Un pueblo de apenas 350 personas de Inglaterra declaró su deseo, de forma simbólica, de independizarse del Reino Unido y de la corona británica. Los habitantes de Piddington, un poblado rural de Oxfordshire, organizaron un referéndum no vinculante para rechazar un plan del gobierno que busca instalar a más de 1200 solicitantes de asilo en una base militar cercana. La consulta, promovida por el consejo parroquial local, se transformó en un fenómeno mediático que expone las tensiones que atraviesa el Reino Unido de Gran Bretaña en torno a la política migratoria y la distribución territorial de los refugiados.
- Te puede interesar: Estados Unidos y Reino Unido, ¿cómo evolucionó la relación tras la independencia estadounidense?
El resultado de la votación fue contundente. De los 312 votos emitidos, 285 respaldaron la secesión simbólica y apenas 26 se manifestaron en contra, mientras que una boleta quedó anulada. Con este respaldo, los organizadores bautizaron a la zona como el “Principado de Piddington”, en un gesto que combina protesta política con una fuerte carga simbólica sobre la identidad local frente a las decisiones tomadas desde Londres.
Reino Unido y la independencia de Piddington: el plan migratorio que despertó la furia vecinal
El conflicto se originó cuando el gobierno británico anunció la intención de convertir una antigua base del Ministerio de Defensa, ubicada en Bicester y a poco menos de un kilómetro de Piddington, en un centro de alojamiento para varones solicitantes de asilo. La cifra prevista, de hasta 1.256 personas, representa casi cuadruplicar la población actual del pueblo, un dato que los vecinos consideran desproporcionado.
Frente a este anuncio, el consejo parroquial decidió convocar la consulta popular como forma de expresar el descontento vecinal. Los residentes instalaron una urna frente al salón comunitario y durante la jornada de votación circularon carteles con la leyenda “Principality of Piddington” en los límites del pueblo.

Entre los argumentos presentados aparecen las preocupaciones por la seguridad, el temor a un aumento de la criminalidad y el impacto sobre el valor de las propiedades en una zona de buen pasar económico, ubicada a unos 80 km al noroeste de Londres.
El gobierno sostuvo que el predio elegido está pensado para funcionar de manera casi autosuficiente, con el objetivo de minimizar cualquier efecto sobre la vida cotidiana de la comunidad. Además, trascendió que se pedirá a los migrantes alojados que usen chalecos reflectantes al circular por los caminos rurales, una medida pensada para evitar accidentes viales.

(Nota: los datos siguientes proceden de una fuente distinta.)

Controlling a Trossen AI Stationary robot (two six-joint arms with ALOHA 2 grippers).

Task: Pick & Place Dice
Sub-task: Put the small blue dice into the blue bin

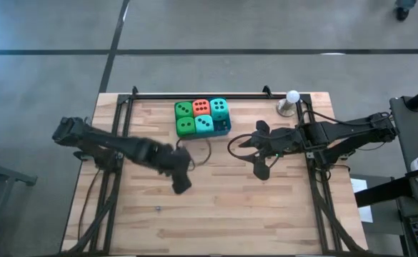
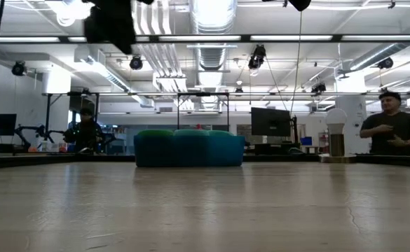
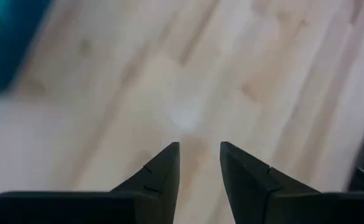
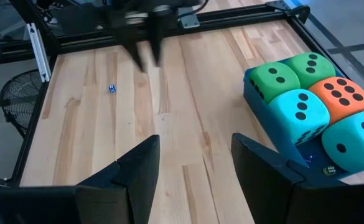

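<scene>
Dice (image 1: 202, 116): all five I count sit packed in the blue tray (image 1: 225, 129), ahead of both tools; task looks finished to me.
Left gripper (image 1: 182, 184): fingers slightly apart, nothing between, over bare table (image 1: 216, 207), tray off to its side.
Right gripper (image 1: 260, 149): fingers wide apart, empty, tray just beside it; I judge it clear after release.
White ball on stand (image 1: 291, 101): near the right arm, untouched.

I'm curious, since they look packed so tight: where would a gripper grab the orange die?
Probably from straight above: only the top of the orange die is free. A green die and the corner teal die flank it, and the front teal die crowds its near side. Fingers would wedge down its flanked sides.
</scene>
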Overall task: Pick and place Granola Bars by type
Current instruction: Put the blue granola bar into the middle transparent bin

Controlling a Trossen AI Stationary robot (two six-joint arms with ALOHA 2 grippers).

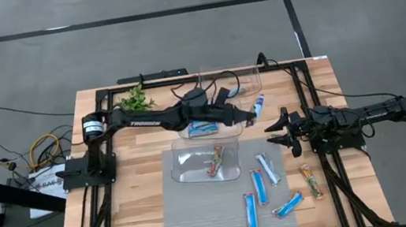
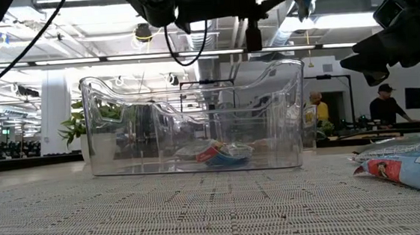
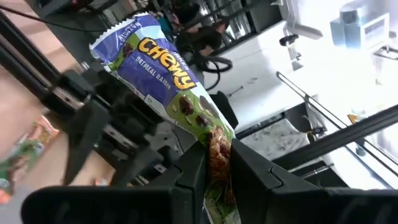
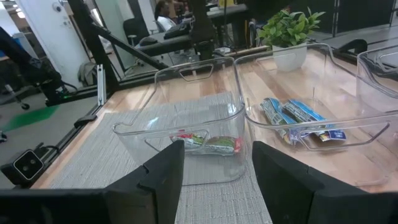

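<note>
My left gripper [image 1: 251, 111] reaches across the middle bin [image 1: 190, 135] and is shut on a blue "Chewy" granola bar [image 3: 168, 81], which also shows in the high view [image 1: 258, 105]. My right gripper [image 1: 275, 130] waits open above the table's right side, touching nothing. Several bars lie flat on the grey mat: blue ones [image 1: 259, 186] [image 1: 250, 210] [image 1: 288, 205], a pale one [image 1: 268, 169] and an orange-brown one [image 1: 309, 180]. Red multicolour bars [image 4: 205, 143] lie in the near clear bin [image 1: 184, 176]. Blue bars [image 4: 297, 118] lie in the middle bin. My left gripper pinches the blue bar between its two fingers [image 3: 193, 171] at one end of the wrapper [image 3: 214, 149]. The rest of the bar sticks out beyond the fingertips. The bar is lifted clear of the table, above the middle bin's right end.
A third clear bin [image 1: 250, 83] stands at the far side, with a small potted plant [image 1: 136, 100] to its left. The mat [image 1: 202, 217] has free room at its near left. Black frame rails [image 1: 332, 183] run along both table sides. People show far behind the table [image 2: 380, 104].
</note>
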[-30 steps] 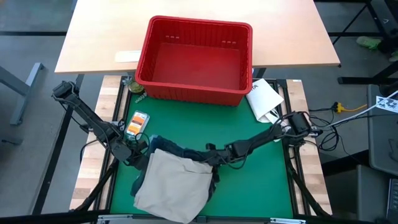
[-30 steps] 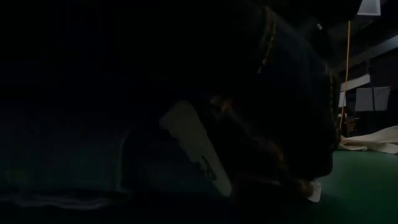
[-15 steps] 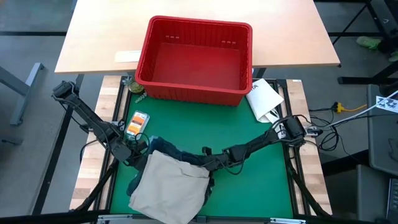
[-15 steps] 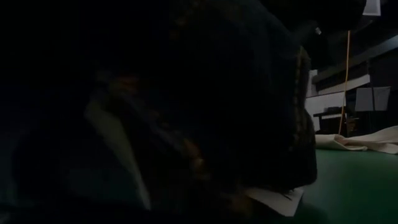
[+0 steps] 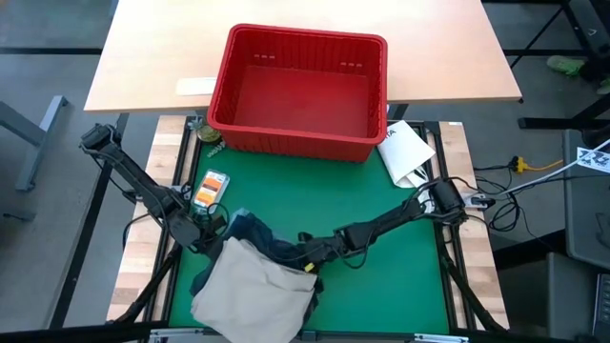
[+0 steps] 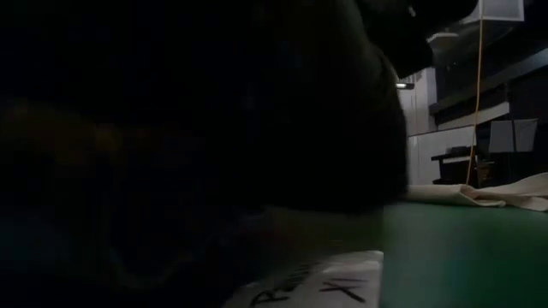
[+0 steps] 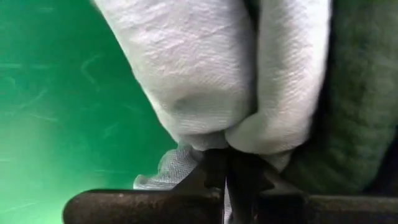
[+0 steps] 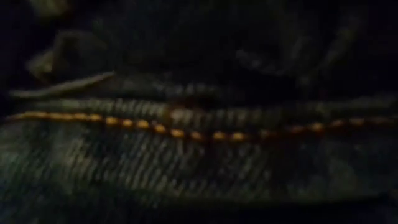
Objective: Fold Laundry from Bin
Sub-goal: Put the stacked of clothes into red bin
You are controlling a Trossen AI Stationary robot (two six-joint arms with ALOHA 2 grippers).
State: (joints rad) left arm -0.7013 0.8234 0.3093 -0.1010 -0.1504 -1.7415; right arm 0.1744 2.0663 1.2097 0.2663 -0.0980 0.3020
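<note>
The red bin [image 5: 300,90] stands at the far side with nothing in it. The laundry lies bunched at the near left of the green mat [image 5: 381,286]: tan khaki trousers [image 5: 253,291] on top, dark blue denim jeans [image 5: 262,236] at the far edge. My left gripper [image 5: 203,232] is shut at the pile's left end on a light cloth [image 7: 205,81], with dark green cloth [image 7: 364,112] beside it. My right gripper [image 5: 305,255] is shut at the pile's right edge, against the jeans [image 8: 199,155], whose orange stitching fills the right wrist view. My left gripper pinches a bunched fold of the light cloth [image 7: 239,140] between its two fingers [image 7: 214,171]. The fold bulges just beyond the fingertips. My right gripper reaches slanting down from the table's right into the jeans' right edge [image 5: 291,250]. The cloth hides its fingers, so which part they have cannot be told.
A white flat packet [image 5: 405,152] lies at the mat's far right, by the bin's corner. A small orange packet [image 5: 210,186] lies left of the mat's middle. The wooden table [image 5: 152,57] extends behind the bin. The mat's right half is bare green.
My right gripper has gone toward the table's left edge, into the pile. The pile's right edge has shifted left with it, and the khaki trousers have bunched narrower and slid a little toward the near left.
</note>
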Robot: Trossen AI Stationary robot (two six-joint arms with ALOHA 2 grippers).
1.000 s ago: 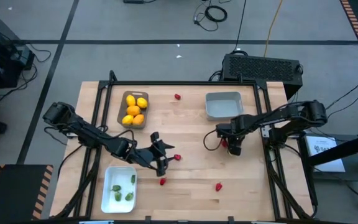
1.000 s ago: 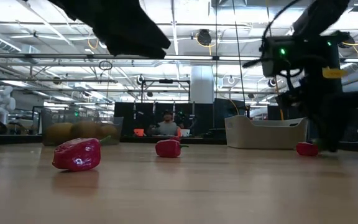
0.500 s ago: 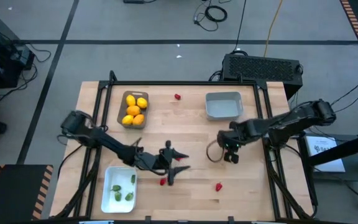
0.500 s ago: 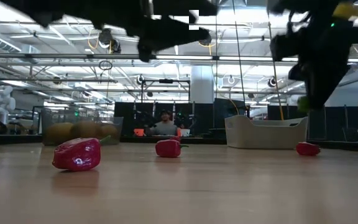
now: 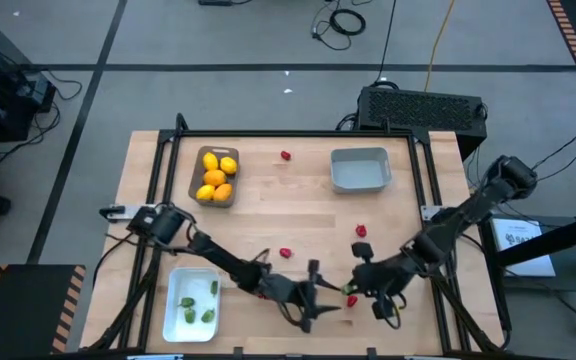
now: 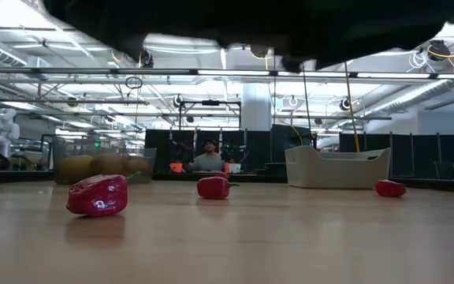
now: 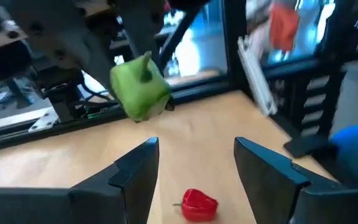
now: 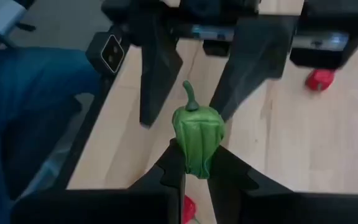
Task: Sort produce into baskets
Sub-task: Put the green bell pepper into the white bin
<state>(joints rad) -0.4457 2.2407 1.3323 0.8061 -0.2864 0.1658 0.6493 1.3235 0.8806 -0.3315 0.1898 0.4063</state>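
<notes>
My right gripper [image 5: 357,286] is shut on a small green pepper-like piece [image 8: 197,135] above the table near its near edge. My left gripper [image 5: 318,297] is open and empty, facing the right one. Its fingers [image 7: 135,169] point at the green piece [image 7: 138,93], a little short of it. A red piece [image 7: 197,204] lies on the table below. The brown-grey basket [image 5: 196,163] holds yellow and orange fruits. The white basket [image 5: 174,310] holds green pieces. The grey-blue basket [image 5: 360,182] stands at the far right. My right gripper pinches the green piece's blunt end [image 8: 196,163] between its two fingertips. The fingers come about level from the table's right. The piece is lifted clear of the table, and its stem [image 8: 190,96] points away from the fingers, toward the left gripper.
Loose red pieces lie on the wood: one at the far edge [image 5: 286,155], one in the middle [image 5: 286,253], one right of middle [image 5: 361,230]. In the low view three of them [image 6: 97,196] [image 6: 213,188] [image 6: 390,188] rest on the table.
My right gripper has risen from the table by the red piece at right of middle and gone toward the near edge, carrying the green piece. My left gripper has gone toward the right and the near edge, and now faces the right one.
</notes>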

Un contexto de reclamos territoriales dentro del Reino Unido
La disputa por el centro de Bicester se suma a otros episodios de tensión registrados en distintas localidades británicas por la ubicación de alojamientos para migrantes. Entre ellos se encuentran los incidentes ocurridos meses atrás en Thetford, Norfolk, donde grupos de extrema derecha intentaron capitalizar el malestar vecinal.
Y, más allá de su carácter simbólico, la votación de Piddington reabre un debate que el Reino Unido conoce bien. Otras naciones que integran la monarquía impulsan desde hace años procesos propios de independencia, aunque con mecanismos formales y no como protesta puntual.

Escocia es el caso más avanzado. El Partido Nacional Escocés, liderado por John Swinney, se impuso en las elecciones al Parlamento de Holyrood de mayo con la promesa de retomar el camino hacia un nuevo referéndum de independencia, aunque la vía sigue bloqueada desde que la Corte Suprema británica dictaminó que no puede convocar una consulta sin el aval de Westminster.
En Gales, el partido nacionalista Plaid Cymru hizo historia en mayo de 2026 al ganar las elecciones al Senedd y asumir el liderazgo del gobierno galés por primera vez, con Rhun ap Iorwerth como ministro principal. Aunque la formación descartó convocar un referéndum de independencia inmediato en favor de una estrategia gradual y de un “rediseño del Reino Unido”, su mandato se desarrolla en un contexto donde el respaldo a la separación formal de la unión se ha consolidado sólidamente, situándose actualmente entre el 26% y el 32% de la población.
- Te puede interesar: Francia y Reino Unido: el nuevo pacto para hacerle frente a la inmigración ilegal
En Irlanda del Norte, la posibilidad de una consulta sobre la reunificación con la República de Irlanda, prevista en el Acuerdo de Viernes Santo, sigue latente, impulsada por encuestas recientes que muestran que el deseo de abandonar el Reino Unido mantiene una tendencia al alza o se estabiliza en niveles históricamente altos tras el Brexit.
En este marco, la protesta de Piddington aparece como una versión miniatura y espontánea de un debate identitario que, en otras esquinas del Reino Unido, se libra con instituciones, plazos y urnas formales de por medio.